Release Date: January 28, 2006 [eBook #17615] 
Language: English 
Character set encoding: ISO-646-US (US-ASCII) 
***START OF THE PROJECT GUTENBERG EBOOK IN SEARCH 
OF THE OKAPI*** 
E-text prepared by Charles Klingman 
 
IN SEARCH OF THE OKAPI 
A Story of Adventure in Central Africa
by 
ERNEST GLANVILLE 
Author of "The Diamond Seekers" "The Fossicker" "Tales from the 
Veld" etc. 
Illustrated by William Rainey, R.I. 
 
Chicago A. C. McClurg & Co. 1904 
 
CONTENTS 
CHAP. 
I. THE HUNTER 
II. A NOVEL CRAFT 
III. THE CANOE ADRIFT 
IV. THE STORY OF MUATA 
V. TROUBLE BREWING 
VI. THE FLIGHT 
VII. THE THOUSAND ISLANDS 
VIII. THE BULLS AND THE WILD DOGS 
IX. A LION'S CHARGE 
X. A NIGHT IN THE REEDS 
XI. A TRAP
XII. THE MAN-EATERS 
XIII. THE TREE-LION 
XIV. THE OVERHEAD PATH 
XV. FIGHT WITH A GORILLA 
XVI. ACROSS THE LAGOON 
XVII. THE PLACE OF REST 
XVIII. THE FIGHT IN THE DEFILE 
XIX. THE MAKER OF LAWS 
XX. THE SECRET WAY 
XXI. A VOICE FROM THE DEAD 
XXII. A TERRIBLE NIGHT 
XXIII. THROUGH THE VAULTS 
XXIV. LETTING IN THE RIVER 
XXV. THE CRY IN THE NIGHT 
 
IN SEARCH OF THE OKAPI 
CHAPTER I 
THE HUNTER 
"Dick, why do you study Arabic so closely?" 
"To understand Arabic."
"And further?" 
Dick Compton closed his book and placed it carefully in a leather case. 

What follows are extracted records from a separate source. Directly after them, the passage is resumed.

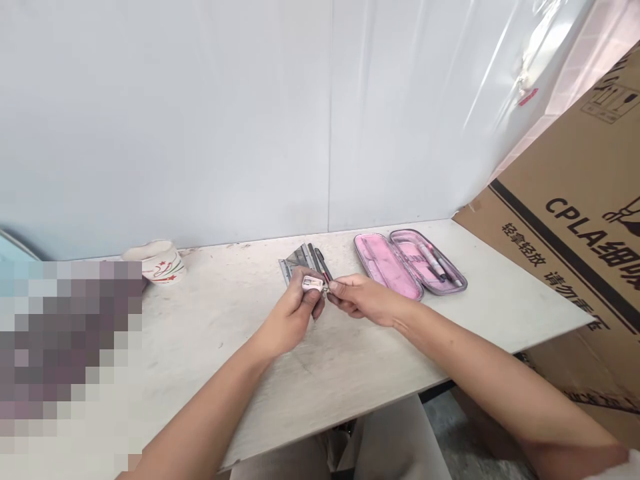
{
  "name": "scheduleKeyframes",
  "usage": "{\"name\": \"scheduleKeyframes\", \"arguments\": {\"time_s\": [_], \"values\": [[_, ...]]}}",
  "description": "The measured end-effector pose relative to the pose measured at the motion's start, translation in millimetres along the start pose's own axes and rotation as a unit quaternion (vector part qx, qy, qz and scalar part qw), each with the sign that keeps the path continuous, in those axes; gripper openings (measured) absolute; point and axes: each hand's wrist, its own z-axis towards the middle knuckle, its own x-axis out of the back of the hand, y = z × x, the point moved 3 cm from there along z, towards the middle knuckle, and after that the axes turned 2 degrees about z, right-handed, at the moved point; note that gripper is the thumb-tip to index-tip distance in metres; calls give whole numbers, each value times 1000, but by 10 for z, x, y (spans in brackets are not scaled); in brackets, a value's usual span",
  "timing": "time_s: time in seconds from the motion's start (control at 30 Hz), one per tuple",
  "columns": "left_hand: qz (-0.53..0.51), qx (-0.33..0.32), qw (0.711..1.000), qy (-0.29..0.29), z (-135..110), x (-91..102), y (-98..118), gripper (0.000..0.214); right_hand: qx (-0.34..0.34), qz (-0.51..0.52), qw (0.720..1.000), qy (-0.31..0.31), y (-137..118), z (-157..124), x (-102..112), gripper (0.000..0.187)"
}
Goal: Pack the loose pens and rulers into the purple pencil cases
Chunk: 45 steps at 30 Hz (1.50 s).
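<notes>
A small whitish pencil sharpener sits between the thumb and fingers of my left hand. Close against its right side, the fingertips of my right hand pinch something small, mostly hidden by the fingers, so its kind cannot be told. Just behind my hands, a clear set square and ruler lie on the table beside dark pens. To the right, a pink pencil case lies unzipped and spread flat, with a few pens in its far half.
A paper cup with a red and green pattern stands at the back left of the white table. Large cardboard boxes rise along the right edge, and a pale wall closes off the back. A blurred patch covers the lower left.
</notes>
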Motion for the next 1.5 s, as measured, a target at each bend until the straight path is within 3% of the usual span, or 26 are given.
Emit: {"name": "scheduleKeyframes", "arguments": {"time_s": [0.07,0.1,0.17,0.23,0.3,0.33,0.37,0.47,0.53,0.63,0.73,0.83,0.87,0.9,1.0,1.1,1.17,1.23,1.3,1.37,1.43,1.5], "values": [[20,-1,1000,2,11,-16,1,11,-28,66,996,-44,16,8,20,39],[17,7,1000,10,22,-30,-5,10,-26,43,998,-32,17,12,40,39],[-33,37,998,43,50,-59,-29,8,12,-106,993,41,-14,10,83,37],[-143,73,983,85,69,-86,-69,8,80,-321,936,122,-93,-11,85,31],[-269,97,954,87,73,-120,-108,11,143,-480,854,142,-163,-25,28,27],[-303,95,944,87,70,-122,-118,11,156,-517,830,139,-182,-20,4,26],[-319,85,940,88,63,-113,-121,10,153,-525,826,138,-194,-5,-4,26],[-273,39,958,84,33,-50,-106,8,62,-398,908,112,-185,91,46,29],[-201,15,977,73,20,-14,-96,11,4,-283,958,54,-172,152,77,36],[-140,6,989,56,34,-11,-112,13,-54,-179,982,-12,-155,180,94,42],[-209,41,974,82,71,-36,-168,10,-31,-265,962,57,-165,155,94,37],[-319,79,938,111,90,-55,-210,12,93,-453,879,119,-231,131,25,23],[-336,82,932,111,90,-55,-213,12,107,-475,865,123,-238,137,11,21],[-338,79,932,107,89,-52,-212,12,91,-460,876,116,-232,156,16,20],[-284,54,954,83,84,-34,-205,10,-31,-298,952,70,-189,236,85,28],[-236,46,969,60,95,-31,-228,10,-116,-168,979,2,-178,266,108,35],[-240,56,967,66,112,-26,-255,10,-124,-177,976,15,-192,247,97,34],[-267,64,958,83,126,-13,-275,11,-70,-289,952,77,-232,211,69,30],[-297,69,947,97,125,2,-283,11,20,-442,888,124,-282,168,2,23],[-309,65,944,97,112,13,-276,8,78,-531,833,132,-296,146,-64,21],[-291,52,951,92,92,22,-262,6,74,-523,839,132,-274,160,-70,21],[-249,39,963,93,74,32,-251,5,35,-426,894,134,-235,195,-27,21]]}}
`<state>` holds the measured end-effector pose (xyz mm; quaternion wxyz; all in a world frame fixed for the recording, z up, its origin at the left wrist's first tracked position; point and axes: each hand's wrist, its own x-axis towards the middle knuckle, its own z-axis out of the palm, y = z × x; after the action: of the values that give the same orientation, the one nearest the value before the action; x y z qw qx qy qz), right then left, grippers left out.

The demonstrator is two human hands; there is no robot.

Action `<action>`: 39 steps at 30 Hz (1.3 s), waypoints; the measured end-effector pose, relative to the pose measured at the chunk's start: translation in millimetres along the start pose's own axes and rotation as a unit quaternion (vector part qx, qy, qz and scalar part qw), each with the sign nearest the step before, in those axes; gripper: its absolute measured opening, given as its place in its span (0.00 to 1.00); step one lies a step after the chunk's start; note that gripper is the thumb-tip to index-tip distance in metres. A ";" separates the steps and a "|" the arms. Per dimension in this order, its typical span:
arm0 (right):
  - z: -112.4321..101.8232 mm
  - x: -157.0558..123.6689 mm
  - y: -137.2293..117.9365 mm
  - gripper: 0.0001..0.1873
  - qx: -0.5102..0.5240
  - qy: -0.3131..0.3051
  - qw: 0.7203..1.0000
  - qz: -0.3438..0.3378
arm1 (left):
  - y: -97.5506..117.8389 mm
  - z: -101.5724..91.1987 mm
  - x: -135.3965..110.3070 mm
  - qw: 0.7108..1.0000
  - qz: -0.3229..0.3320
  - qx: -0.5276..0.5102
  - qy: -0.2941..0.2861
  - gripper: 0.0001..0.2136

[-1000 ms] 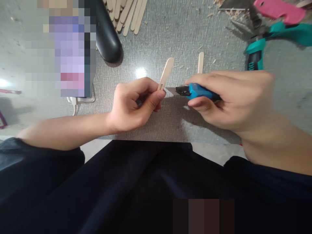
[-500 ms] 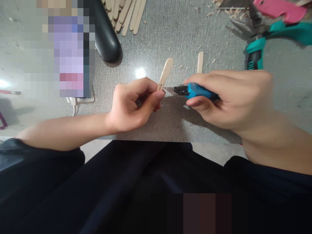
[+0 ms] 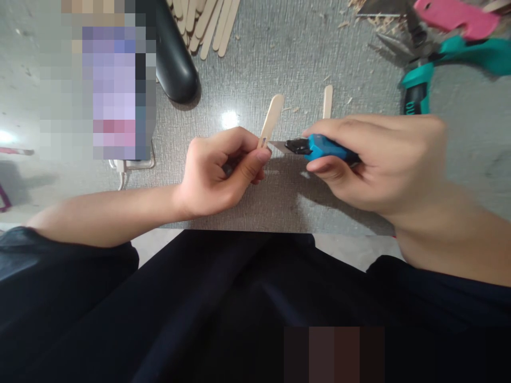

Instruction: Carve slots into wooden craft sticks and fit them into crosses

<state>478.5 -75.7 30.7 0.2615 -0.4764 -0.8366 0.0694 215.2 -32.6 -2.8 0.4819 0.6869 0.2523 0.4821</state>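
Between thumb and fingers, my left hand (image 3: 225, 173) pinches a wooden craft stick (image 3: 273, 116) that points up and slightly right. A small slot shows in the stick just above my thumb; its lower end is hidden in the hand. My right hand (image 3: 383, 154) is wrapped round a blue and black utility knife (image 3: 325, 149). The knife's blade points left, its tip at or very near the stick's slot; I cannot tell whether it touches. Just beyond my right hand lies a second craft stick (image 3: 328, 102), its lower part hidden.
A pile of craft sticks (image 3: 211, 24) lies at the back, beside a black rounded case (image 3: 178, 64). Teal-handled pliers (image 3: 417, 80) and a pink-handled tool (image 3: 459, 18) rest at back right among wood shavings. At left, a white cable (image 3: 122, 167) runs by a blurred-out area.
My right hand has drawn the knife very slightly to the right, its blade tip backing a little from the slot. The left hand and craft stick stay nearly still.
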 end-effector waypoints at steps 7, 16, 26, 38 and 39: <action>0.1 -0.1 -0.5 0.35 -0.006 -0.001 1.000 -0.001 | 2.7 -2.1 -0.6 0.999 -0.044 -0.022 -0.019 0.14; -0.3 1.1 0.6 0.35 -0.002 -0.011 1.000 -0.003 | 1.1 -2.1 -0.1 0.998 -0.044 -0.019 -0.031 0.14; -0.3 1.6 7.0 0.33 -0.035 -0.032 0.998 0.029 | -2.0 -5.1 -3.9 0.993 -0.093 -0.040 -0.055 0.22; -1.9 3.7 2.7 0.33 0.032 -0.005 0.999 -0.014 | -0.8 -6.8 1.1 0.977 -0.164 -0.112 -0.076 0.22; -2.3 3.5 3.0 0.33 0.029 -0.006 0.999 -0.016 | -0.9 -7.4 1.3 0.977 -0.163 -0.111 -0.079 0.23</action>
<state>480.5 -71.5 32.8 0.2712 -0.4548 -0.8432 0.0927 209.1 -28.1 -2.5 0.6458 0.6146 0.2664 0.3663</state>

"It is a pity you were born curious, Venning, otherwise you would have 
made an excellent companion for a studious man. 'Why do I wish to 
understand Arabic?' Why do you stand on one leg watching a tadpole 
shed its tail." 
"Excuse me, I always sit down to watch a tadpole." 
"Yet I have seen you poised on one leg for an hour like a heron, afraid 
to put down the other foot lest you should scare some wretched 
pollywog. Why?" 
"I do it for the love of the thing, Dick. What is a page of your crooked 
signs compared with a single green pond and all that it holds?" 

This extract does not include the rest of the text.